You know what they say about how if you don’t at first succeed, try, try again.
South San Francisco-based Fluidigm said today it has completed its initial public offering, which comes more than two years after it had the misfortune to attempt an IPO at the height of the worst financial crisis since the Great Depression. This time, Fluidigm pulled in about $75 million, by selling about 5.6 million shares to investors at $13.50 a share. The price was on the low end of its forecasted range of $13.50 to $15.50 a share. The company is now ready to start trading on the Nasdaq exchange under the ticker symbol [[ticker:FLDM]].
Fluidigm has traveled a long and risky road to its IPO day.
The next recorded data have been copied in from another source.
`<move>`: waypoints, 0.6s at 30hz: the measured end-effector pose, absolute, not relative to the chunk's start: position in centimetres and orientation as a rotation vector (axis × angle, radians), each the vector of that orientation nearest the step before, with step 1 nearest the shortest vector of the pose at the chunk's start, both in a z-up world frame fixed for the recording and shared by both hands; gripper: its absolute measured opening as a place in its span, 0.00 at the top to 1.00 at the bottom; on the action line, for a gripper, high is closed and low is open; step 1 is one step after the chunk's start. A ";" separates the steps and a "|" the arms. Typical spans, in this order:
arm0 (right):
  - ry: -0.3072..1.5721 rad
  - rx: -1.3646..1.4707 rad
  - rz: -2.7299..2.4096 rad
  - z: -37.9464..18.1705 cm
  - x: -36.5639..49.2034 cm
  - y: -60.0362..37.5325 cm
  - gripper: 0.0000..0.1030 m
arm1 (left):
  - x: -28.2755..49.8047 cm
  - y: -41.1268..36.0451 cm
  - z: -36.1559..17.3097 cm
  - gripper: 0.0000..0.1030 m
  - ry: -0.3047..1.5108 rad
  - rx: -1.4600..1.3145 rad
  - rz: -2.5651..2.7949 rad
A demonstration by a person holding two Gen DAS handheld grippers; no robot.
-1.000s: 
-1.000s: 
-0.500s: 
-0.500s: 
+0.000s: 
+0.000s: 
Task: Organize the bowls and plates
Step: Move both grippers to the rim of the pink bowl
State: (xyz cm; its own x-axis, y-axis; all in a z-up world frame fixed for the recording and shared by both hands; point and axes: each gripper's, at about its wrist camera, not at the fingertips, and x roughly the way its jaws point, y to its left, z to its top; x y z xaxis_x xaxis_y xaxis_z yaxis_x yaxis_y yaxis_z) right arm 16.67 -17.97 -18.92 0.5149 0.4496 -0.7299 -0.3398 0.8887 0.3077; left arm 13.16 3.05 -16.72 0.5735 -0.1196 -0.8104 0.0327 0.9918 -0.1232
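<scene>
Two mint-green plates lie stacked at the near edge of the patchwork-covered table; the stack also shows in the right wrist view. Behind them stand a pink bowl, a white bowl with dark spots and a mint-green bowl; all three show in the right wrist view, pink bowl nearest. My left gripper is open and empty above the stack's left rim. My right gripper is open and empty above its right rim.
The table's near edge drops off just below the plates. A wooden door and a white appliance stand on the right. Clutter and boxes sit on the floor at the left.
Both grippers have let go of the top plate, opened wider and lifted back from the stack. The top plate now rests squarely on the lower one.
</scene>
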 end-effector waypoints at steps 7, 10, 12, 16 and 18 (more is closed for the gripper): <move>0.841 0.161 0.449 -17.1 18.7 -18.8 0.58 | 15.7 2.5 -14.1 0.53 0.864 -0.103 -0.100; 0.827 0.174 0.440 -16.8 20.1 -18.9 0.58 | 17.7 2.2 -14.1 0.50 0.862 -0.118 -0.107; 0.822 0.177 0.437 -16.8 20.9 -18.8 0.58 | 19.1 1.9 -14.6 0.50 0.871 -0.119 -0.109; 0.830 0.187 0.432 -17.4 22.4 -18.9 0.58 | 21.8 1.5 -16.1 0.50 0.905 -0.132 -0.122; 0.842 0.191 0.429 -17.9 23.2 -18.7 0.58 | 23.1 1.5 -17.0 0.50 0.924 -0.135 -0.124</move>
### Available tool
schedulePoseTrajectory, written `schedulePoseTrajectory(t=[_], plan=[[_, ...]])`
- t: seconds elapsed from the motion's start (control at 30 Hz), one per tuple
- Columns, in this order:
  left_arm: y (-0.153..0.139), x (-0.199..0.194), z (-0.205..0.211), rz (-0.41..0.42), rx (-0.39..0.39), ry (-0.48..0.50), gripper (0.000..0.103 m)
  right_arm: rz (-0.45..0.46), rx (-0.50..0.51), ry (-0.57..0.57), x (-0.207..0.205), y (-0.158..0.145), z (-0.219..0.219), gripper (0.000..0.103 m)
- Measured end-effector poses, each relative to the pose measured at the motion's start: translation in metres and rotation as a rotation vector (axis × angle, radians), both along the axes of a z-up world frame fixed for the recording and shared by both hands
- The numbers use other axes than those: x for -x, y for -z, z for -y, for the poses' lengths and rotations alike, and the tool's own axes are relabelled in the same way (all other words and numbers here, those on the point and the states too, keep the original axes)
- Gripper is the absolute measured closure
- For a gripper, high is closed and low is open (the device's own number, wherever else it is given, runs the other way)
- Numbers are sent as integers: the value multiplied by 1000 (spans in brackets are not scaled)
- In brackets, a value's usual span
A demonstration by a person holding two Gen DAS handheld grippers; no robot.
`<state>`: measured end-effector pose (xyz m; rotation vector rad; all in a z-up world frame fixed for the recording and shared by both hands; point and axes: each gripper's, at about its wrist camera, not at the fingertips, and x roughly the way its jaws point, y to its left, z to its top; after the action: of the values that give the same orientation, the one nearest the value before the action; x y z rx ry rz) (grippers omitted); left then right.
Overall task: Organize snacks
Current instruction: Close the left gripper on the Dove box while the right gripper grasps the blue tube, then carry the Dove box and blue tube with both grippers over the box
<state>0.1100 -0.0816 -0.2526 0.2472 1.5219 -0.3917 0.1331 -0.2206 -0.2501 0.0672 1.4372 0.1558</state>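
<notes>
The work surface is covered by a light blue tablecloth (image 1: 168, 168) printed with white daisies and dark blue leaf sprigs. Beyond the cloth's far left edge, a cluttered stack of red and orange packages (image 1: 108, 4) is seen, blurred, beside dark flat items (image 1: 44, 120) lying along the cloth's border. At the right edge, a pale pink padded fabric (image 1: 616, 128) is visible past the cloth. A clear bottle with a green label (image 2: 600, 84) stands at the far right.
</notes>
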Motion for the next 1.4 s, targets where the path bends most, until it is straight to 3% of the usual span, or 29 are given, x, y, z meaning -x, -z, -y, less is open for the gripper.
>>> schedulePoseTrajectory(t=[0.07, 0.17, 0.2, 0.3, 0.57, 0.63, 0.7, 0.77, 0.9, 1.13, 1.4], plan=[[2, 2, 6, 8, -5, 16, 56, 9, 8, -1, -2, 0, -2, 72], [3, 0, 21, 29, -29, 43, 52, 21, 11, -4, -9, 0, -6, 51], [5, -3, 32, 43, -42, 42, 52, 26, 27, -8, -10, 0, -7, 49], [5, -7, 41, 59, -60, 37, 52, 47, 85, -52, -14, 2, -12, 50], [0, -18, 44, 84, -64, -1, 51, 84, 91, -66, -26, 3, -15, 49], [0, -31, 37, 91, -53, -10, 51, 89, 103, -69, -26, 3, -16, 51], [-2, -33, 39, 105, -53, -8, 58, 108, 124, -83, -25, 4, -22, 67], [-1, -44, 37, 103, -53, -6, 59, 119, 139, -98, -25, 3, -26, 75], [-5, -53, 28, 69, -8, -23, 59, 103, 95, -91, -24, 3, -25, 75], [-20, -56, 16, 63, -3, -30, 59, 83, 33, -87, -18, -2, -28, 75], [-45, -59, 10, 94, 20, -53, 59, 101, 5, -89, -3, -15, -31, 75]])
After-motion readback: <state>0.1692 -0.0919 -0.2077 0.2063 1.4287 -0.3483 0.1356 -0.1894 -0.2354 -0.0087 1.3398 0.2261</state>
Founded in 1999, it has piled up a deficit of more than $196 million since it was started by Stanford University biologist Steve Quake and CEO Gajus Worthington to create a high-powered, microfluidic instrument for researchers. It has sold about 200 of its machines, which sell for $200,000 each. As I wrote in a story in December, the Fluidigm machines can be used to do things like detect rare cancer stem cells that are hard to find, and which are thought to enable cancer to rebound following chemotherapy. Stem cell researchers use the Fluidigm machines to identify signatures of induced pluripotent stem cells—ordinary adult cells that scientists reprogram into a stem-cell like state.
Fluidigm hasn’t turned profitable yet, although its revenues have been climbing enough that it expects to start running in the black by mid-2011, Worthington has said.
Deutsche Bank Securities and Piper Jaffray led the offering, which was co-managed by Cowen and Co. and Leerink Swann.